The number of alternations between high and low pressure per unit time—the frequency—is given in Hertz (Hz), or cycles per second. Generally, the higher the frequency, the higher the perceived pitch. The pitch of a complex tone, anything other than a simple sine wave-shaped tone, depends on factors other than the average frequency. For example, if sine wave tones of 600, 800, 1,000, and 1,200 Hz were combined, the perceived pitch would be similar to one produced by a 200 Hz tone.

The most natural depiction of sound is in a figure that shows the intensity on the y-axis and time on the x-axis. This can be called a description of the sound on the time domain. Because waveforms can be synthesized by combinations of simple sine waves of varying frequencies, intensities, and phases, sound can also be described on the frequency domain with intensity again on the y-axis and frequency on the x-axis. (Figures 25.1 and 25.2 show a combination of a 300 and a 500 Hz tone in the time and frequency domains.) It is also possible to combine these two domains with a spectrogram. In this display, time is on the x-axis, frequency is on the y-axis, and intensity is encoded by color (Figure 25.3).

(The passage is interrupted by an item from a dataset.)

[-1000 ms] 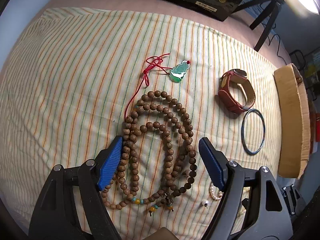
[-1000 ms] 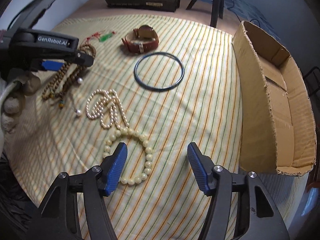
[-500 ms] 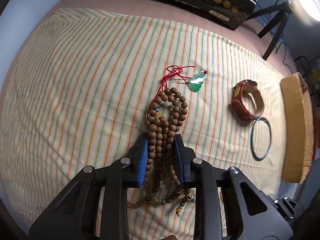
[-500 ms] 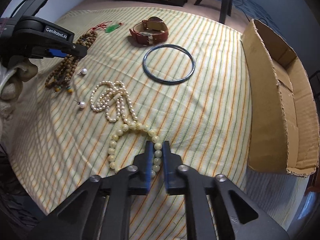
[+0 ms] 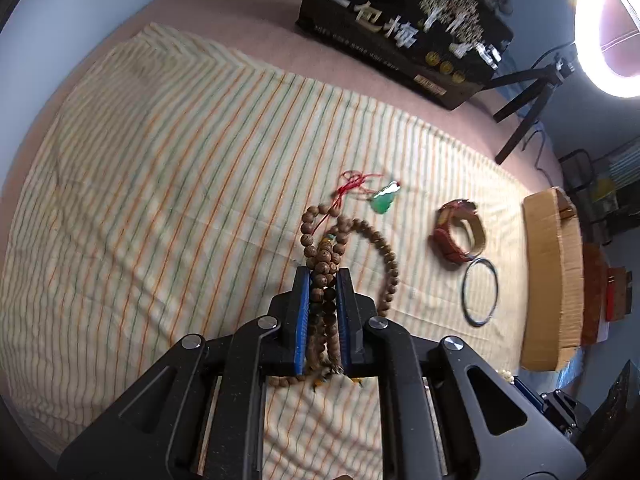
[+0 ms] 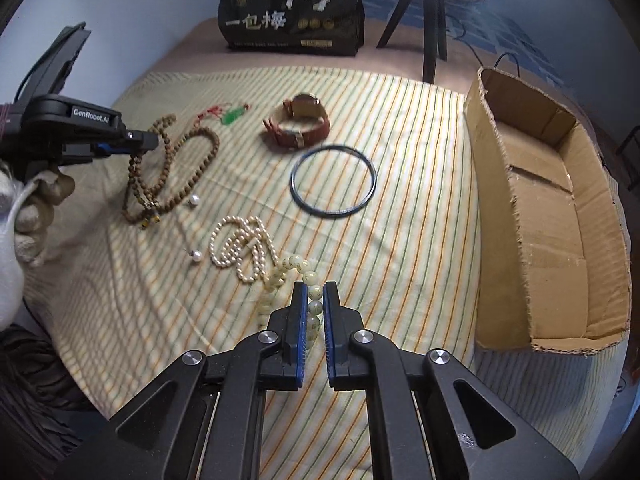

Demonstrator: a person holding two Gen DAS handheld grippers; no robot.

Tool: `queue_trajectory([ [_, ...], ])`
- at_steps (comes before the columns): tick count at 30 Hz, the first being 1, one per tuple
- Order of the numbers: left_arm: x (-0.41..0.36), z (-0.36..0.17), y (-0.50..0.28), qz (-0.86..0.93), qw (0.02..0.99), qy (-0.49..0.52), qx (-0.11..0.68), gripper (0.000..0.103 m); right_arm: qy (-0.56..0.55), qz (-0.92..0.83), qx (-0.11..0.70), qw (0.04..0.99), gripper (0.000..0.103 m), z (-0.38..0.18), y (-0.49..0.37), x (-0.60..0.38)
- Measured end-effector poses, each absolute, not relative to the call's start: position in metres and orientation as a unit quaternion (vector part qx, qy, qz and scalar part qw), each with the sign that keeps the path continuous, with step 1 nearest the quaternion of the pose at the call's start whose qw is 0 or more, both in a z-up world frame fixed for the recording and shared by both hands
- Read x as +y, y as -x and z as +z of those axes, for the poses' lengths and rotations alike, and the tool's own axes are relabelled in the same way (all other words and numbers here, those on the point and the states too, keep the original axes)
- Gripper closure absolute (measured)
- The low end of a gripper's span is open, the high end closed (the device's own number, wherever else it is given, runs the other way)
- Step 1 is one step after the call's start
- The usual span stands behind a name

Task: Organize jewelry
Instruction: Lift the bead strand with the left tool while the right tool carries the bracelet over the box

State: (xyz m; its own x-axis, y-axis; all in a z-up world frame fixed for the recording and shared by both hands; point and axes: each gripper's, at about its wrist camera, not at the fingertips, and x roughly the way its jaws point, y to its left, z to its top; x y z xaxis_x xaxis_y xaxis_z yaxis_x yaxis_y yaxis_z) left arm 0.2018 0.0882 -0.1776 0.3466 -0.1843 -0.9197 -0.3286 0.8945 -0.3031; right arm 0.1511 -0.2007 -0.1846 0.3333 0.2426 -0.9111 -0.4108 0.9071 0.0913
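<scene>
My left gripper (image 5: 323, 276) is shut on the brown wooden bead necklace (image 5: 326, 254) and holds it lifted, loops hanging above the striped cloth; it also shows in the right wrist view (image 6: 172, 168). My right gripper (image 6: 315, 294) is shut on the cream bead bracelet (image 6: 298, 266), which trails down to the cloth beside the pearl necklace (image 6: 244, 246). A green pendant on red cord (image 5: 385, 199), a red-brown watch (image 6: 298, 126) and a dark bangle (image 6: 334, 184) lie on the cloth. An open cardboard box (image 6: 560, 216) stands at the right.
Two pearl earrings (image 6: 195, 200) (image 6: 197, 256) lie near the wooden beads. A black printed box (image 6: 292, 12) stands at the far edge with tripod legs (image 6: 430, 12) beside it. A ring light (image 5: 612, 28) glows at the upper right in the left wrist view.
Both grippers went from open to shut, the left on the wooden beads, the right on the cream bracelet. Both have since lifted their strands up off the cloth.
</scene>
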Motion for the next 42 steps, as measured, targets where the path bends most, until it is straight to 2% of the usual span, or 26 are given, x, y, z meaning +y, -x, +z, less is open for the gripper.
queue_trajectory([
  [10, 0.061, -0.108, -0.203, -0.006, 0.843, 0.226, 0.487, 0.092, 0.037, 0.195, 0.477, 0.856, 0.097, -0.129, -0.152, -0.217],
  [21, 0.008, -0.029, -0.201, -0.078, 0.888, 0.198, 0.408, 0.092, 0.013, 0.155, 0.430, 0.889, 0.097, -0.094, -0.162, -0.253],
  [36, -0.095, 0.023, -0.239, -0.185, 0.888, 0.180, 0.381, 0.092, -0.038, 0.058, 0.411, 0.909, 0.097, -0.076, -0.179, -0.355],
  [42, -0.138, 0.028, -0.263, -0.215, 0.884, 0.173, 0.377, 0.092, -0.050, 0.032, 0.420, 0.906, 0.097, -0.084, -0.183, -0.386],
])
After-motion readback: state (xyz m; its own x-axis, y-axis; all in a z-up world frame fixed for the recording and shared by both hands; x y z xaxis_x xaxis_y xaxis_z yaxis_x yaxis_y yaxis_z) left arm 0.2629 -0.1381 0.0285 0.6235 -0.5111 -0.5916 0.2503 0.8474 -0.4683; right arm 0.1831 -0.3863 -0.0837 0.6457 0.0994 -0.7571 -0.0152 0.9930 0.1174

Sound waves, like almost any other sort of wave, can be broken down into a set of sine waves (a wave that changes in magnitude in ways that can be mapped onto the trigonometric sine function) using a method discovered by Fourier (1768-1830). It appears that the ear does something similar to a Fourier analysis of sound waves, breaking them down into a set of simple sine waves.

Figure 25.1 A combined 300- and 500-Hz sine wave tone in the time domain.

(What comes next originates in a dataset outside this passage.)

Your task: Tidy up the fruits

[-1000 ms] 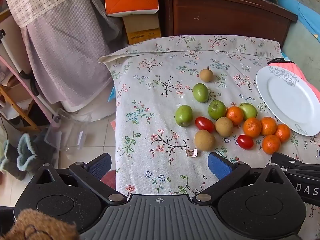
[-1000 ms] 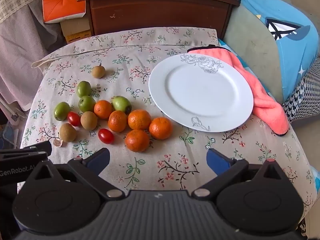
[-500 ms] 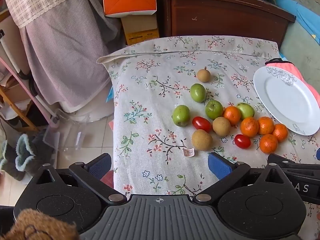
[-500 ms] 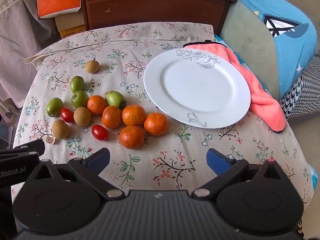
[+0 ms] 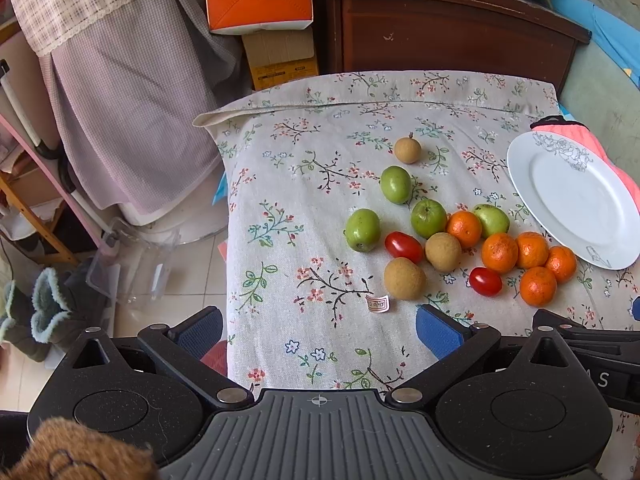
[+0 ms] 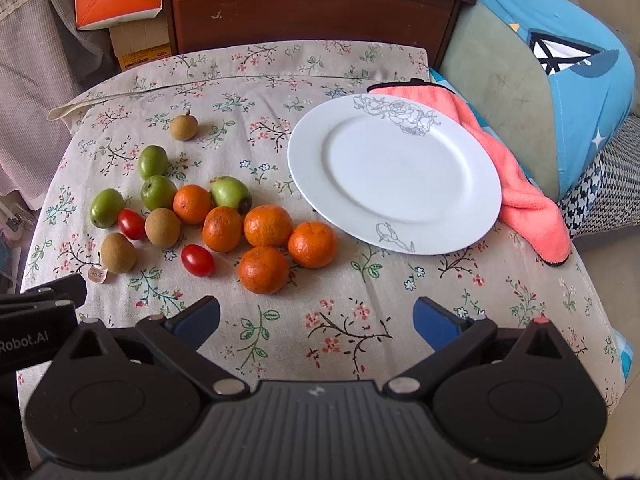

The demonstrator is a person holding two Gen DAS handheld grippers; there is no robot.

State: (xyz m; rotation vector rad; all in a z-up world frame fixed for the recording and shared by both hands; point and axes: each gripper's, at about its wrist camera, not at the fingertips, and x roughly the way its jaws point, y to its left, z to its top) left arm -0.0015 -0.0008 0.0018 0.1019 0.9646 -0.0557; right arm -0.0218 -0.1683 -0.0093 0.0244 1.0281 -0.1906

Figure 25.2 A combined 300- and 500-Hz sine wave tone in the frequency domain.

Figure 25.3 A combined 300- and 500-Hz sine wave tone in a spectrogram display.

Figure 25.4 Overtones of a flute.

When our voices or musical instruments produce a tone—a particular frequency—they also produce tones at integer multiples of that frequency. These overtones, or harmonics (or partials), are part of what goes into the particular sound or timbre of the voice or instrument. (Figure 25.4 shows a spectrogram of the fundamental frequency and harmonics produced by a flute.)

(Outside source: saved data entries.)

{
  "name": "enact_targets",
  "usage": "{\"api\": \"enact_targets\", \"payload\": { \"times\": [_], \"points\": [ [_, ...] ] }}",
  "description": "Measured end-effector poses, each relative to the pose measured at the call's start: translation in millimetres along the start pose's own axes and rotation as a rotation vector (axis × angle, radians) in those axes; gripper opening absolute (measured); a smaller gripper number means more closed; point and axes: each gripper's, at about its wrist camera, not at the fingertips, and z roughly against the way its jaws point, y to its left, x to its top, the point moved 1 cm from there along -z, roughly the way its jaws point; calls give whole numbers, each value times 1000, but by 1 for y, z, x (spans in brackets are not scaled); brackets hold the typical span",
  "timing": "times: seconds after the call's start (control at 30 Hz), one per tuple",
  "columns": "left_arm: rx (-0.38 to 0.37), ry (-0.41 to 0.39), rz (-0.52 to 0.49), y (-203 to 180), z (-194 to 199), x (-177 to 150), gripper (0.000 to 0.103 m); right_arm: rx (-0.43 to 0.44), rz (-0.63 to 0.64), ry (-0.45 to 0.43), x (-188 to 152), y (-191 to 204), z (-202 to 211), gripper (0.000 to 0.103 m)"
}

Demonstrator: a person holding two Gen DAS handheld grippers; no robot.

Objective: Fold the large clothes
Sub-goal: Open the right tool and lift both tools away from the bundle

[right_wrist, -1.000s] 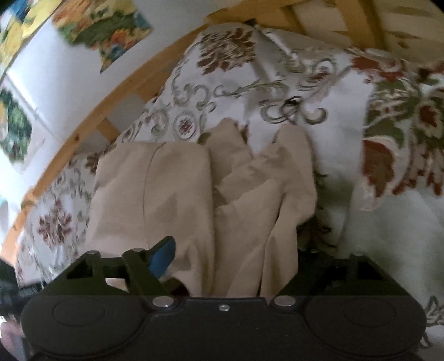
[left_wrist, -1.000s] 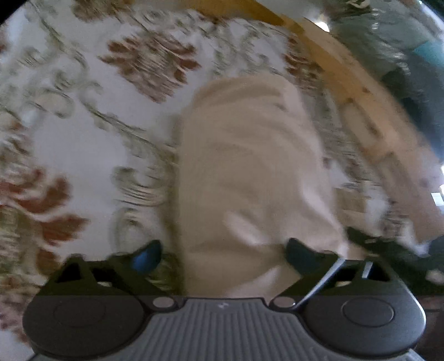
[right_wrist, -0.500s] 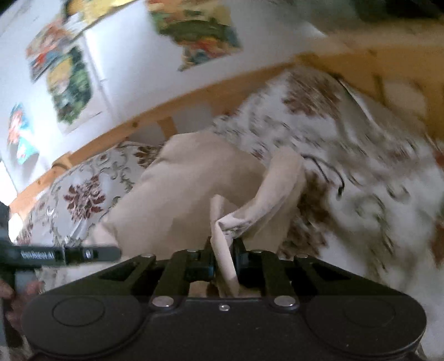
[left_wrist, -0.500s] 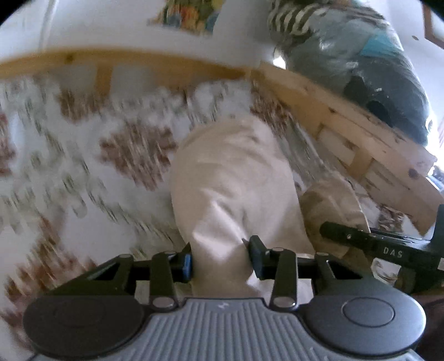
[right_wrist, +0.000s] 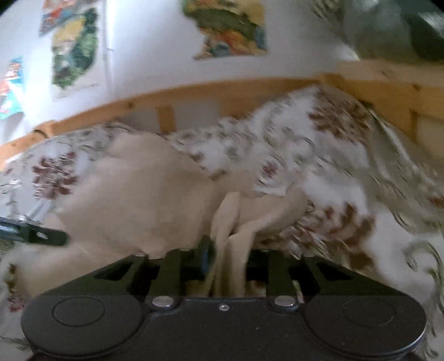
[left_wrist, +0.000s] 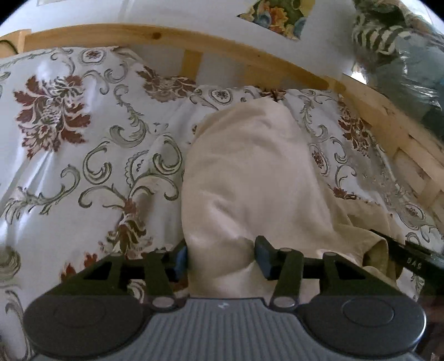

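Observation:
A large beige garment [left_wrist: 249, 172] lies on a floral bedspread [left_wrist: 83, 155] and runs away from me toward the wooden bed rail. My left gripper [left_wrist: 222, 257] is shut on the near end of the garment, with cloth bunched between the jaws. In the right wrist view the same garment [right_wrist: 144, 188] spreads to the left, and my right gripper [right_wrist: 226, 261] is shut on a bunched fold of it. The right gripper's finger shows at the lower right of the left wrist view [left_wrist: 410, 259].
A wooden bed rail [left_wrist: 211, 44] runs along the far side and turns down the right. Behind it is a white wall with colourful pictures [right_wrist: 227, 25]. A pile of bagged items [left_wrist: 402, 50] sits at the upper right.
Both grippers closed on the garment and lifted its near edge. The views tilted up from the bedspread to the rail and wall.

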Motion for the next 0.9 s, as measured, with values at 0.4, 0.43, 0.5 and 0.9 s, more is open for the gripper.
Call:
{"api": "enact_targets", "payload": {
  "times": [0.4,0.43,0.5,0.9],
  "points": [
    [58,-98,-79,-54,56,-14,102,-8,-32,-77,3,-6,63,92],
    [61,-113,-96,-59,64,-16,102,-8,-28,-94,5,-3,74,96],
    [75,-144,-126,-66,83,-21,102,-2,-39,-130,5,1,94,99],
    [84,-195,-176,-55,175,-67,102,-75,-7,-340,-15,46,211,102]
  ]
}}
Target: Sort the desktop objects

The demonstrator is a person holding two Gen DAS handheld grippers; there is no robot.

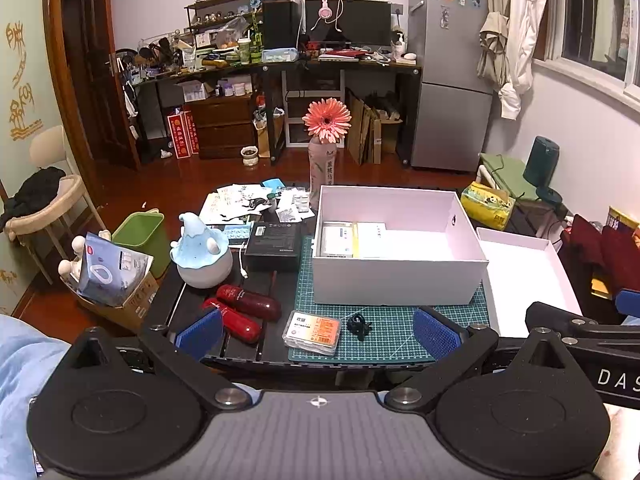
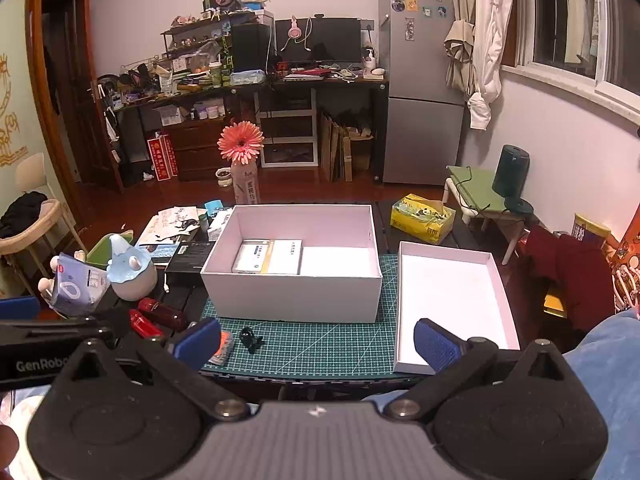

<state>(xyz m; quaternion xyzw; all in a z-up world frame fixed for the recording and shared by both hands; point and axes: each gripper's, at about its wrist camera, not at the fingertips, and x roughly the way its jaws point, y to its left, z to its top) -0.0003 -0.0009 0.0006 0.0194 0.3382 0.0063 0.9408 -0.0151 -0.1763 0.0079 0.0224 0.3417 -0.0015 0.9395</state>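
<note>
A large open white cardboard box [image 1: 396,276] stands in the middle of the left wrist view on a green gridded cutting mat [image 1: 396,332]. Inside it, against its left wall, lie two flat white packets [image 1: 352,238], one with a yellow edge. Just in front of the box, on the mat, sit a small clear plastic case with an orange label [image 1: 312,332] and, to its right, a small black clip-like piece [image 1: 359,326]. Left of the mat, on the dark table [image 1: 192,300], two glossy dark red capsule-shaped cases [image 1: 240,312] lie side by side, with a pale blue and white mountain-shaped ornament [image 1: 200,252] and a flat black carton [image 1: 274,246] behind them. The shallow white box lid [image 2: 452,304] lies open side up, just right of the box. A pink gerbera in a tall bottle [image 1: 326,140] rises behind the box.

The left gripper [image 1: 318,330] hovers low in the frame with blue pads [image 1: 434,332] spread wide, nothing between them. The right gripper [image 2: 318,346] is likewise spread wide and empty, one pad [image 2: 436,344] over the lid's near corner.
</note>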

It is often important to use higher-order descriptions such as how the intensity of a sound varies with time (amplitude modulation) or how its frequencies change with time (frequency modulation). For example, the difference between a piano note and an organ note (the difference in timbre) is due, in large part, to the way the intensity of the note changes with time, its intensity envelope (Figure 25.5). And, the identification of words requires noting the changes in frequencies of vowel formants, frequencies in the speech signal having relatively high intensities (Figure 25.6).

The sounds we hear are made up of noise and tones. Although we can define noise as any unwanted sound, in this discussion it refers to sound that is made up of a more or less random collection of frequencies that each exist for short periods of time. A tone is a continuous (although possibly changing) frequency. Our voices are made up of a combination of the two. Very roughly, vowels are made up of changing tones and consonants are made up of noises (often accompanied by tones). There are several named types of noises. White noise, which sounds something like two dry hands being rubbed together, is made up of frequencies that are all of the same average energy. Due to the way our hearing system works, it sounds rather high-pitched. Pink noise has equal energy per octave—that is, the interval of frequencies from 200 to 400 Hz has the same amount of energy as the interval between 400 and 800 Hz or between 800 and 1,600 Hz. Both pink and white noise can be used to mask background noise or the perceived ringing noise produced by tinnitus. Pink noise is particularly useful in setting up audio equipment through the use of analyzers and equalizers that are calibrated in octaves or fractions of octaves. Another category of noise, band-pass noise, noise from which upper and lower frequencies have been eliminated, is often used in auditory experiments.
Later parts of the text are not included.